Industrial Commission v. Northwestern Mutual Life Insurance

88 P.2d 560, 103 Colo. 550
CourtSupreme Court of Colorado
DecidedFebruary 14, 1939
DocketNo. 14,359.
StatusPublished
Cited by88 cases

This text of 88 P.2d 560 (Industrial Commission v. Northwestern Mutual Life Insurance) is published on Counsel Stack Legal Research, covering Supreme Court of Colorado primary law. Counsel Stack provides free access to over 12 million legal documents including statutes, case law, regulations, and constitutions.

Bluebook
Industrial Commission v. Northwestern Mutual Life Insurance, 88 P.2d 560, 103 Colo. 550 (Colo. 1939).

Opinion

Mr. Justice Bock

delivered the opinion of the court.

This action was instituted by the Industrial Commission under the provisions of the state Unemployment Compensation Act, to enforce contribution by defendant company under its provisions with respect to wages payable for employment during the calendar month of December, 1936. Judgment of dismissal was entered below, to reverse which plaintiff commission brings the cause here for review.

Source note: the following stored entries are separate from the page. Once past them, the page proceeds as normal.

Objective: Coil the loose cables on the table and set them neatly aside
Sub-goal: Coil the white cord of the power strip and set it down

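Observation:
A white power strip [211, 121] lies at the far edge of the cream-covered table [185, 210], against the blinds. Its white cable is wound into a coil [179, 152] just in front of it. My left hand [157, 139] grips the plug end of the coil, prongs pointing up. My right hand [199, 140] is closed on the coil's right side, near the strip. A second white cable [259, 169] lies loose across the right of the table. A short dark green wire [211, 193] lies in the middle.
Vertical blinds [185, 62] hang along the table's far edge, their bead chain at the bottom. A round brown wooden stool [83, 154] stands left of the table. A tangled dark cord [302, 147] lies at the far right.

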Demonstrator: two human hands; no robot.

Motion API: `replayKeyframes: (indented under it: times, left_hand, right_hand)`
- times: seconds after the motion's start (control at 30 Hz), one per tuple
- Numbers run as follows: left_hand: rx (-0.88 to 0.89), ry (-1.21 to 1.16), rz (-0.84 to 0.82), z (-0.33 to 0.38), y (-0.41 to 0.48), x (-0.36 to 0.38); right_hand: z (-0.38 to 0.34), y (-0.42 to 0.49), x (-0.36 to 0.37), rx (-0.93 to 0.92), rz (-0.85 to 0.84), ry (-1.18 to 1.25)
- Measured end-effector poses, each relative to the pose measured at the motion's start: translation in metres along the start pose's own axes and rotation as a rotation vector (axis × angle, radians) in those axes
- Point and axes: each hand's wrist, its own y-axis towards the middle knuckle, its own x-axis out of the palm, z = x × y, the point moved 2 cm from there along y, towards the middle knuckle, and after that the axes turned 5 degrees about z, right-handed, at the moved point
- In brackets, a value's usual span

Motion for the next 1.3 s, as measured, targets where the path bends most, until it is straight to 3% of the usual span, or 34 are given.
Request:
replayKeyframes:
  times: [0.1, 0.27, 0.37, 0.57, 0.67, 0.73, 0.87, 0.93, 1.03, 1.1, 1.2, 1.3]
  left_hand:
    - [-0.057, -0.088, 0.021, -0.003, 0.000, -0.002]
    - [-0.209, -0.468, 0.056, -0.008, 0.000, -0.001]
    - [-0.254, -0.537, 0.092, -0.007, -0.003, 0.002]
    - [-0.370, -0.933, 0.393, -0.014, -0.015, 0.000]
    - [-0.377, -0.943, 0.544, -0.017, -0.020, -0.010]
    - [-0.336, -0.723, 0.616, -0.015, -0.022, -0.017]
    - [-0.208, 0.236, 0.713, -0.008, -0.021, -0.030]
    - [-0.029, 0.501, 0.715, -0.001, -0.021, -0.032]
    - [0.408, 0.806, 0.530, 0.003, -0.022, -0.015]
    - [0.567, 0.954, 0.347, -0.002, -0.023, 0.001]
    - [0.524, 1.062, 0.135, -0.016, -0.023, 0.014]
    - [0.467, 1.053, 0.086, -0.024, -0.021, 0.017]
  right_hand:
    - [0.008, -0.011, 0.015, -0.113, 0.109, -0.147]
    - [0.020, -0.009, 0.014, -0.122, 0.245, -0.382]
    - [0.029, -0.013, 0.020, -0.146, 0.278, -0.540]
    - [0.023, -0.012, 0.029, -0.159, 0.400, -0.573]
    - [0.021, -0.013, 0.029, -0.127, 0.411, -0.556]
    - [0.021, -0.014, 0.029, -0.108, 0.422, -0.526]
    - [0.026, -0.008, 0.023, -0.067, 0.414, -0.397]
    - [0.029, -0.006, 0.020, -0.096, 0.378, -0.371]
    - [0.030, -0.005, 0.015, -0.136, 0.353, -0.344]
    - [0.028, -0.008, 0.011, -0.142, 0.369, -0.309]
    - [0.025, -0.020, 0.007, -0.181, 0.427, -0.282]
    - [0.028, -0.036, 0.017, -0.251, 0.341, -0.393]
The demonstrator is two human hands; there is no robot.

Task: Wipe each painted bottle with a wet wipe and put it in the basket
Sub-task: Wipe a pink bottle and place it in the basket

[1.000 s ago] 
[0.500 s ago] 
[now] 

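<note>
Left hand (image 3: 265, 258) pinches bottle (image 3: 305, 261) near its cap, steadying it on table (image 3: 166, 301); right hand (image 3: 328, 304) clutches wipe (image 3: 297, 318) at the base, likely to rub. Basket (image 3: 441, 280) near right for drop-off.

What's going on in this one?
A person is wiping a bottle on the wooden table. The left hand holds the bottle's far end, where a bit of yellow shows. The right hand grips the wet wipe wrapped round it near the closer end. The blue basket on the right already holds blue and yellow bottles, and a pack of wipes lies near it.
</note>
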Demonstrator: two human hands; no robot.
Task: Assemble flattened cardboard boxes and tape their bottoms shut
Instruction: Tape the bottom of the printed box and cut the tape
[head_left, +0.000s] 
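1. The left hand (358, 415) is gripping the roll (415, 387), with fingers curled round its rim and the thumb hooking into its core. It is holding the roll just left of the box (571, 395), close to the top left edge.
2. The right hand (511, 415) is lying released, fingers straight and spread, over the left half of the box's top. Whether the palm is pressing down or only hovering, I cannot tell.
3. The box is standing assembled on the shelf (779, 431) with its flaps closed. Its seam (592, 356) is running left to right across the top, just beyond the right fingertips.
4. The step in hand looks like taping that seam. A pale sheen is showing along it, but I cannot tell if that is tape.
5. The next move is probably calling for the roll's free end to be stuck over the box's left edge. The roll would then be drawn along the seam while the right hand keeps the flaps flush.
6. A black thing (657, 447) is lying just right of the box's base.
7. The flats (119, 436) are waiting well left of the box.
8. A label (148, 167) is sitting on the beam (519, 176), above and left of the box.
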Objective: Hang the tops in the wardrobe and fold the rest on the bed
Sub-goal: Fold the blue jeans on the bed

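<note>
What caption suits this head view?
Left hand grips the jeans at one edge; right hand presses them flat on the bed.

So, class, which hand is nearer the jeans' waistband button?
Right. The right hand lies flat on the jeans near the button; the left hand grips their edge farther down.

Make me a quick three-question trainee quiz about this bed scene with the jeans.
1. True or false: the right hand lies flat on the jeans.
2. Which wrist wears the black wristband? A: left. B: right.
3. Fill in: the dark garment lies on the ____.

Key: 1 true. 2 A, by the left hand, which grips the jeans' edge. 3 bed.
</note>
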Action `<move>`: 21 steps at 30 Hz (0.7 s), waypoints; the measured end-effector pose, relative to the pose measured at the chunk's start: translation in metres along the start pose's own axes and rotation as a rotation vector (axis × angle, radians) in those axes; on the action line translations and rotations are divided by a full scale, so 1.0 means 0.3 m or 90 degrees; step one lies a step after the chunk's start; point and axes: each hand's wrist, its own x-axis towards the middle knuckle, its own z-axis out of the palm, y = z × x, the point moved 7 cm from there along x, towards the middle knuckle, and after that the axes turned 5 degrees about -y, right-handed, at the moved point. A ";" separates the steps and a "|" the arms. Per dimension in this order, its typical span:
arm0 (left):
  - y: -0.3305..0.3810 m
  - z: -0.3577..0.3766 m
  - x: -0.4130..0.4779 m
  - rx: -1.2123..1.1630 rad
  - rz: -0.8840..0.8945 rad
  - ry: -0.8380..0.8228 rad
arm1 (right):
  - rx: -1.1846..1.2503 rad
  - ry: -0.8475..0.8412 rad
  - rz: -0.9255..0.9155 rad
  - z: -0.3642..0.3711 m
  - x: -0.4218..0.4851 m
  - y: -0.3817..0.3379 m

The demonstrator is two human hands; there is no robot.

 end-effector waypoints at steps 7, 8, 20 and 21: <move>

The question presented for determination is whether a life insurance company is required to make contributions under the Colorado Unemployment Compensation Act (S. L. ’36, 3rd Ex. Sess., c. 2, ’35 C. S. A., ’37 Supp., c. 167A), as amended, with respect to remuneration payable to persons employed by it to sell insurance, collect premiums, service policies, and to perform the necessary services incidental to any of these activities. Such persons, within the issues here involved, may also for convenience be designated as general, district, special and soliciting agents. In this opinion reference will be made to plaintiff in error, plaintiff below, as the commission, and defendant in error will be designated as the company.

The company is a Wisconsin life insurance corporation, doing business in the state of Colorado, dealing in life insurance and annuities only, and operates under what is known as the general agency system. Under this system, the company enters into contracts with general agents for the handling, selling and collection phases of *553 its business in specified territories. Each general agent maintains an office at his own expense and is responsible for the sales of insurance, for the collection of premiums, and the maintenance of records pertaining to these activities in his specified territory. His compensation is in the form of commissions on all policies sold in his territory and a percentage of the premiums collected in his territory on policies sold outside of his territory. He contracts with certain district agents and special agents, with the approval of the company. The district agent, in general, is responsible for carrying on the company’s business in a specific area in the general agent’s territory, and he also receives commissions on policies sold in his territory and a percentage of the collections in his district. The general agent and the district agent, subject to the approval and endorsement of the company, hire special and soliciting agents, who receive commissions on the policies sold. Soliciting and special agents may be full or part-time workers.

In Colorado there are about seventy-five agents of whom two-thirds are part-time, the latter comprising some twenty-five to thirty different classes of businesses, such as lawyers, farmers, school teachers, office managers, clerks and county assessors. But regardless whether they are full or part-time agents, they are confined by their contracts to the activities specified therein. Each contract contains a clause against construing it in such a manner as would create a master-and-servant relationship.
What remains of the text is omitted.